Problem description »
Reproduce the data below word for word.

Supplied information »
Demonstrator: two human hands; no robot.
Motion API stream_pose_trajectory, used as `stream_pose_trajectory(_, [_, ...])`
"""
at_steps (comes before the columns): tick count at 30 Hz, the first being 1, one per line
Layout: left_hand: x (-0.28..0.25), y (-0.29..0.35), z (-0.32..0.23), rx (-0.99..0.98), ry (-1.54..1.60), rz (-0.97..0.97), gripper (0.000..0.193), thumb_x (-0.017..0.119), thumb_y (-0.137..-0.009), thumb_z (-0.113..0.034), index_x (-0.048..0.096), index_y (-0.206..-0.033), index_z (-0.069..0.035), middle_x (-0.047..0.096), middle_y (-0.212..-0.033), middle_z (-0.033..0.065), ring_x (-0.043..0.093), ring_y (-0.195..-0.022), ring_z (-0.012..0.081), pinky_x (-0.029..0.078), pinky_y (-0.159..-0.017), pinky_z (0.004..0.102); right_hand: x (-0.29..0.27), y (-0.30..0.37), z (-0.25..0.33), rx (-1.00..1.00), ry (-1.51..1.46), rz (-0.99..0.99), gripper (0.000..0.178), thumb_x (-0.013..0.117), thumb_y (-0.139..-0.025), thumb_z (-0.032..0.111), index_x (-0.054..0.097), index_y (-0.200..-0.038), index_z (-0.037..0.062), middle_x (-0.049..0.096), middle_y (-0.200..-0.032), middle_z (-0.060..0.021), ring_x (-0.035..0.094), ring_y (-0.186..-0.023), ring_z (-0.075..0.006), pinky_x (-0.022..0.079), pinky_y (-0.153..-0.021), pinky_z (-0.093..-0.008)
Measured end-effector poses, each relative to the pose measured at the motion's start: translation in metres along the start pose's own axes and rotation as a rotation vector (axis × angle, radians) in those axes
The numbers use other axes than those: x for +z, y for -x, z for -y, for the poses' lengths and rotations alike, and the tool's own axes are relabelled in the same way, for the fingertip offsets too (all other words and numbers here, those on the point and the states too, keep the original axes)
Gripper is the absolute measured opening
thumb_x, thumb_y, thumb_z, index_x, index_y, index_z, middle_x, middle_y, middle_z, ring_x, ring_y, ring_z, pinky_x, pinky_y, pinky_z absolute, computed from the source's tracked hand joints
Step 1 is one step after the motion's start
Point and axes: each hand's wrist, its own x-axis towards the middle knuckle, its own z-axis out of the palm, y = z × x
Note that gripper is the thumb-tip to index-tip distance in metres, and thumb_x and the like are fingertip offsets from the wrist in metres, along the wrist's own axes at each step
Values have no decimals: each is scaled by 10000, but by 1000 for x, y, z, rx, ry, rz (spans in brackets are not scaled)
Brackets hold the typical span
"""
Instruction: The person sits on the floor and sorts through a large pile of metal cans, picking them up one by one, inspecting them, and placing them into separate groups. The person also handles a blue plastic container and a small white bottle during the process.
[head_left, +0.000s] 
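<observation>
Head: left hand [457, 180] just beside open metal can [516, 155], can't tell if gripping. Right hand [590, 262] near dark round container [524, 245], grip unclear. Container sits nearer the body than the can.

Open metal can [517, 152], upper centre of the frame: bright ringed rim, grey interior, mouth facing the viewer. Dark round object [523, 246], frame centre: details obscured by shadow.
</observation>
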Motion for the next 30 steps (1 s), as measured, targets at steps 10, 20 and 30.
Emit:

Response for this exercise »
Demonstrator: two human hands; no robot.
Motion API stream_pose_trajectory, used as `stream_pose_trajectory(_, [_, ...])`
"""
at_steps (comes before the columns): tick count at 30 Hz, the first being 1, one per line
Layout: left_hand: x (-0.28..0.25), y (-0.29..0.35), z (-0.32..0.23), rx (-0.99..0.98), ry (-1.54..1.60), rz (-0.97..0.97), gripper (0.000..0.193), thumb_x (-0.017..0.119), thumb_y (-0.137..-0.009), thumb_z (-0.113..0.034), index_x (-0.048..0.096), index_y (-0.206..-0.033), index_z (-0.069..0.035), middle_x (-0.047..0.096), middle_y (-0.212..-0.033), middle_z (-0.033..0.065), ring_x (-0.043..0.093), ring_y (-0.195..-0.022), ring_z (-0.012..0.081), pinky_x (-0.029..0.078), pinky_y (-0.159..-0.017), pinky_z (0.004..0.102); right_hand: x (-0.29..0.27), y (-0.30..0.37), z (-0.25..0.33), rx (-1.00..1.00), ry (-1.51..1.46), rz (-0.99..0.99), gripper (0.000..0.178), thumb_x (-0.013..0.117), thumb_y (-0.139..-0.025), thumb_z (-0.032..0.111), index_x (-0.054..0.097), index_y (-0.200..-0.038), index_z (-0.037..0.062), middle_x (-0.049..0.096), middle_y (-0.200..-0.032), middle_z (-0.060..0.021), ring_x (-0.035..0.094), ring_y (-0.186..-0.023), ring_z (-0.075..0.006), pinky_x (-0.022..0.079), pinky_y (-0.153..-0.021), pinky_z (-0.093..-0.008)
Measured end-effector poses, each relative to the pose measured at the motion's start: translation in metres along the start pose's own axes and rotation as a rotation vector (axis × angle, radians) in those axes
The numbers use other axes than those: x for +z, y for -x, z for -y, for the poses' lengths and rotations alike, and the tool's own axes are relabelled in the same way, for the fingertip offsets too (all other words and numbers here, those on the point and the states too, keep the original axes)
Gripper is the absolute measured opening
thumb_x, thumb_y, thumb_z, index_x, index_y, index_z, middle_x, middle_y, middle_z, ring_x, ring_y, ring_z, pinky_x, pinky_y, pinky_z absolute, computed from the source's tracked hand joints
Step 1 is one step after the motion's start
Point and axes: each hand's wrist, its own x-axis towards the middle knuckle, its own z-axis out of the palm, y = z × x
Note that gripper is the thumb-tip to index-tip distance in metres, and thumb_x and the like are fingertip offsets from the wrist in metres, along the wrist's own axes at each step
Values have no decimals: each is scaled by 10000, but by 1000 for x, y, z, rx, ry, rz (spans in brackets are not scaled)
Brackets hold the typical span
"""
Instruction: The person sits on the floor and sorts through a large pile of metal cans, picking them up one by one, inspecting them, and placing them into separate groups. The person also handles a blue plastic container and a small white bottle during the process.
[head_left, +0.000s] 
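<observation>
Head: left hand [457, 180] just beside open metal can [516, 155], can't tell if gripping. Right hand [590, 262] near dark round container [524, 245], grip unclear. Container sits nearer the body than the can.

Open metal can [517, 152], upper centre of the frame: bright ringed rim, grey interior, mouth facing the viewer. Dark round object [523, 246], frame centre: details obscured by shadow.
</observation>
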Motion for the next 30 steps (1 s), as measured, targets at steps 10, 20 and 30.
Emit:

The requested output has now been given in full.